The transitional unity government expressed it’s disappointment over the move by the U.N Security Council to extend again the mandate of the United Nations Mission in South Sudan (UNMISS) for a year, till March 15, 2024.
Michael Makuei Lueth, Minister of Information and Communication on Friday insinuated that the extension was influenced by “negative reports” issued by foreign agencies working in the country.
“Definitely, we are disappointed but what do we do?

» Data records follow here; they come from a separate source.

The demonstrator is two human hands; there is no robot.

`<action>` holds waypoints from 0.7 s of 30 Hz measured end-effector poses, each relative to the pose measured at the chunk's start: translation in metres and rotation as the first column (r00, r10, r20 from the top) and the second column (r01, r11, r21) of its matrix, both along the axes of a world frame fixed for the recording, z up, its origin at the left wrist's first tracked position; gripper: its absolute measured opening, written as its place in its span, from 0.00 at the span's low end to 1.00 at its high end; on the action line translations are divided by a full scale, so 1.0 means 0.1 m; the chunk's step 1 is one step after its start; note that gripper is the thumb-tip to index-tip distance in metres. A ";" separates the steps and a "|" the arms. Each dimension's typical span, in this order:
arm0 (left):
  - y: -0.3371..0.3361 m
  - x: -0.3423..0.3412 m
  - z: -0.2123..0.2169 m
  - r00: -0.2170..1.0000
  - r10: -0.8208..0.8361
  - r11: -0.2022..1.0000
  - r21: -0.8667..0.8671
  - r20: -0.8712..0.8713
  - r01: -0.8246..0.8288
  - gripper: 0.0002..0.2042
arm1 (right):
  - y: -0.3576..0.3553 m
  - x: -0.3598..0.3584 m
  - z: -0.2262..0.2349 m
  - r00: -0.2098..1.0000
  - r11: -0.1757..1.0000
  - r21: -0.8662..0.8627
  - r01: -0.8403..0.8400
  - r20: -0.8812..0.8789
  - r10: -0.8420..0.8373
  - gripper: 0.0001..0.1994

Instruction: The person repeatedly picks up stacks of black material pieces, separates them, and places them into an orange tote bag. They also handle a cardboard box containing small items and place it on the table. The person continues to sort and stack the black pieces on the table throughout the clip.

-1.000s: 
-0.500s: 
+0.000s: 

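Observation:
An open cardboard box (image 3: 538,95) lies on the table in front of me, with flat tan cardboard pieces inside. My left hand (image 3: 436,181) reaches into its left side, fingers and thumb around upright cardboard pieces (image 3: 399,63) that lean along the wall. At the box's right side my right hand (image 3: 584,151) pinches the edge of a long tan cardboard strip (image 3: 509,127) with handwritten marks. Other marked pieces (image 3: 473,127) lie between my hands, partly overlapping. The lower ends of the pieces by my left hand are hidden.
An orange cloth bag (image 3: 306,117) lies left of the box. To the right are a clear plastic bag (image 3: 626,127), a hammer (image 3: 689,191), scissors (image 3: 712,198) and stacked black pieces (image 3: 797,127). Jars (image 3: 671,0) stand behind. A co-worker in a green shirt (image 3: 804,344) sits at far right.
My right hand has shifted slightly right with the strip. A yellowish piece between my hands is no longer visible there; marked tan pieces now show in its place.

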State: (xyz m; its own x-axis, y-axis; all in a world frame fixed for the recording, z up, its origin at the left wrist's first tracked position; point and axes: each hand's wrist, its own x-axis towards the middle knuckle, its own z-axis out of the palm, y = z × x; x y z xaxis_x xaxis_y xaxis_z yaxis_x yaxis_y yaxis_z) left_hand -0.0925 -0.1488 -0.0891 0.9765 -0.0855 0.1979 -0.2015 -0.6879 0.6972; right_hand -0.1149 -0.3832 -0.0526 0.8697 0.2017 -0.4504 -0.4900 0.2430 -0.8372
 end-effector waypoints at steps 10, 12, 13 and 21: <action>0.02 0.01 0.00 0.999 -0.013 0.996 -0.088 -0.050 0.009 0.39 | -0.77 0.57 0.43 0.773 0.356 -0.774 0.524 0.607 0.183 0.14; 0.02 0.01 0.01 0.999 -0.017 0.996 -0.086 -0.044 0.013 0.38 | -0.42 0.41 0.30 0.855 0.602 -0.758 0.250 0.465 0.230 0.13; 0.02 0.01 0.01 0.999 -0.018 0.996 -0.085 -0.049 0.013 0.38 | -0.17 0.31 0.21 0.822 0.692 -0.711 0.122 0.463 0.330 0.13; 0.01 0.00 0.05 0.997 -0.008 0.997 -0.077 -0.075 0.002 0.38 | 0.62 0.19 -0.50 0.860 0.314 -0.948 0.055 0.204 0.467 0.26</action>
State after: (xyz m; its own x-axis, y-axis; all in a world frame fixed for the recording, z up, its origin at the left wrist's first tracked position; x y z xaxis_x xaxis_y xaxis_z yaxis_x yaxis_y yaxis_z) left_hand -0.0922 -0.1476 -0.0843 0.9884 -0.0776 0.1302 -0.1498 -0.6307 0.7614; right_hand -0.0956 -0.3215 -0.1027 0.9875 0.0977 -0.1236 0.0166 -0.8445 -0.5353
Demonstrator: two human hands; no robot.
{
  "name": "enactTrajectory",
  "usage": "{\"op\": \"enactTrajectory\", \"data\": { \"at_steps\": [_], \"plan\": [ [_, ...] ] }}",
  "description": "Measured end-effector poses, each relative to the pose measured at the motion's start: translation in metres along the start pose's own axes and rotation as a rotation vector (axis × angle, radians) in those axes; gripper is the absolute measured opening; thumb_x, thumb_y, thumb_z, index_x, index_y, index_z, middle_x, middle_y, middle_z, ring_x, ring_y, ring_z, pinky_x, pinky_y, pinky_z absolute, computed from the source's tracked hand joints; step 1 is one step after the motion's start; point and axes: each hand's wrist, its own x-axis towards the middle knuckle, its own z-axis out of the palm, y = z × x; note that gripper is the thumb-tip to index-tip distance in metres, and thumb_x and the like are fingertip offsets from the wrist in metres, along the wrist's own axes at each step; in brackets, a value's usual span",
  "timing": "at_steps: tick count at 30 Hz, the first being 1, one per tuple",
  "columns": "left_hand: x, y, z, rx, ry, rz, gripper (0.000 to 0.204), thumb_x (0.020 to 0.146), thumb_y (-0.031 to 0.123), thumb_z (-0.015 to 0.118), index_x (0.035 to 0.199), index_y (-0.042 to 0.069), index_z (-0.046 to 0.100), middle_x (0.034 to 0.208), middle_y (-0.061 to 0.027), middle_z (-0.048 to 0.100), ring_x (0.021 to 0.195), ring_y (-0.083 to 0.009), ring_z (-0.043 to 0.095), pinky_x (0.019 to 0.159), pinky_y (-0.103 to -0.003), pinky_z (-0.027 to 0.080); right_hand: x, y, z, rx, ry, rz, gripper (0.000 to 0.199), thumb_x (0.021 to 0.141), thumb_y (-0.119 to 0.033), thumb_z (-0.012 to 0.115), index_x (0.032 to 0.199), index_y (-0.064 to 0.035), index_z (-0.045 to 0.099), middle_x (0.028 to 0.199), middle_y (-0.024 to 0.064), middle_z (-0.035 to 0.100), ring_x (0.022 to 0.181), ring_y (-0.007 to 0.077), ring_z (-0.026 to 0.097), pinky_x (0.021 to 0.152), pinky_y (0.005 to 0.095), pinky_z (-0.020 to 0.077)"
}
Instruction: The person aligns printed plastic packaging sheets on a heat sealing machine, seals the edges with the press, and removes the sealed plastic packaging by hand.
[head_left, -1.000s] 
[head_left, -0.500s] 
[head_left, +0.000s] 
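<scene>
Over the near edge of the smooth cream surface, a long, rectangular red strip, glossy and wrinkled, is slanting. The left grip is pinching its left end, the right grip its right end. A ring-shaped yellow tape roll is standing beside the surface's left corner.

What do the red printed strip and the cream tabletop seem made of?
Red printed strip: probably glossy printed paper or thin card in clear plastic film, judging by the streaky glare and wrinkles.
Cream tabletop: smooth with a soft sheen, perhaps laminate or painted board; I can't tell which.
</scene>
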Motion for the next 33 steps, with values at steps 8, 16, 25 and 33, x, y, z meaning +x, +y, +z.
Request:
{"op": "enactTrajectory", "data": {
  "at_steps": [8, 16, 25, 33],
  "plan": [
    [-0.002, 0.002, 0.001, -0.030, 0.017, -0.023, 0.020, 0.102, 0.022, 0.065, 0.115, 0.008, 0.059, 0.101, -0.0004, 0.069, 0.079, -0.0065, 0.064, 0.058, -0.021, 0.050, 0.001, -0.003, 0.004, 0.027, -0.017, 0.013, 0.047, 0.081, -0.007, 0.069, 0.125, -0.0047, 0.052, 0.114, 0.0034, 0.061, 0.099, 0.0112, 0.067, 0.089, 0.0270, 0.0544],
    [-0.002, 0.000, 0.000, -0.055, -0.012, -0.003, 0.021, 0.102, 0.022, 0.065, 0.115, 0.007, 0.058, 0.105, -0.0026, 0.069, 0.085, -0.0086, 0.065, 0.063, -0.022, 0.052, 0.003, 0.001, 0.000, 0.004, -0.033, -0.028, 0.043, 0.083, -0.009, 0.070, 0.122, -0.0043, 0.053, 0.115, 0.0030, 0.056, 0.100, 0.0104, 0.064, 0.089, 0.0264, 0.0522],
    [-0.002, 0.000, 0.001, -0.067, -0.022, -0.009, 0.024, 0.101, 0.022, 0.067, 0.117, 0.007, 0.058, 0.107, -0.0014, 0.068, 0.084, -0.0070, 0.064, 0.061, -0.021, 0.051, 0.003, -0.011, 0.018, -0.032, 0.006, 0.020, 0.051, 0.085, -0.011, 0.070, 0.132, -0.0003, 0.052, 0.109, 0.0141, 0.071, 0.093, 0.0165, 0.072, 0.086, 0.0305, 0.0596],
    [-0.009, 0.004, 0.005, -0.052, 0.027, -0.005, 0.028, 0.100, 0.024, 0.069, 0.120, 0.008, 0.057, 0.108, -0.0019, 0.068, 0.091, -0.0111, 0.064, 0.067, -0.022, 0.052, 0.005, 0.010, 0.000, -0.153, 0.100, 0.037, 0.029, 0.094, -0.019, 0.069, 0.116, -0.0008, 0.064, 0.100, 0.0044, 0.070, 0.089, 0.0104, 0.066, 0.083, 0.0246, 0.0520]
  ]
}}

We are waiting for the next round when we will again write and tell them that we don’t want this (UNMISS) and the day will come when we will decide otherwise,” Makuei told journalists after a weekly cabinet meeting in Juba.
“Whenever the time approaches, we present our objection to the renewal and we state our reasons, and every time we make presentations they ignored it and act in accordance with the report of institutions and organizations that are working in South Sudan,” he added.
Makuei said that if foreign organizations were to write good reports of peace and stability many of their employees would lose jobs.
“If these people write a report that South Sudan is now stable, UN will say okay go away and they will lose their jobs,” he said.
“There will be no a place where they will be deployed again and they will have no employment, so they are under a duty to protect their interest.”
UNSC Resolution 2677 passed on March 16th decides to maintain the overall force levels of UNMISS with a troop ceiling of 17,000 personnel and a police ceiling of 2,101 personnel, including 88 justice and corrections advisors.
It expresses the Security Council’s readiness to consider adjustments to UNMISS force levels and capacity-building tasks to match security conditions on the ground.
The resolution decides that UNMISS’s mandate remains to advance a three-year strategic vision to prevent a return to civil war in South Sudan, to build durable peace at the local and national levels, and to support inclusive and accountable governance and free, fair, and peaceful elections in accordance with the 2018 Revitalized Agreement on the Resolution of the Conflict in South Sudan (R-ARCSS).
The four core elements of the UNMISS mandate remain largely unchanged: protecting civilians; creating the conditions conducive to the delivery of humanitarian assistance; supporting the peace process; and monitoring, investigating and reporting on violations of international humanitarian law and violations and abuses of human rights.